1. A company issued 130 shares of $100 par value common stock for $15,400 cash.
ID: 2573927 • Letter: 1
Question
1. A company issued 130 shares of $100 par value common stock for $15,400 cash. The total amount of paid-in capital in excess of par is:
Multiple Choice
$100.
$1,300.
$2,400.
$13,000.
$15,400.
2. A company issued 60 shares of $100 par value common stock for $7,000 cash.

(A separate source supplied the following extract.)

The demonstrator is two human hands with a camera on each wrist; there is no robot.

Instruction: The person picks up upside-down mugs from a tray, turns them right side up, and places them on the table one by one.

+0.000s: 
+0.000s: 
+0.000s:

The journal entry to record the issuance is:
Multiple Choice
Debit Cash $7,000; credit Common Stock $7,000.
Debit Investment in Common Stock $7,000; credit Cash $7,000.
Debit Cash $7,000; credit Common Stock $6,000; credit Paid-in Capital in Excess of Par Value, Common Stock $1,000.
Debit Common Stock $6,000, debit Investment in Common Stock $1,000; credit Cash $7,000.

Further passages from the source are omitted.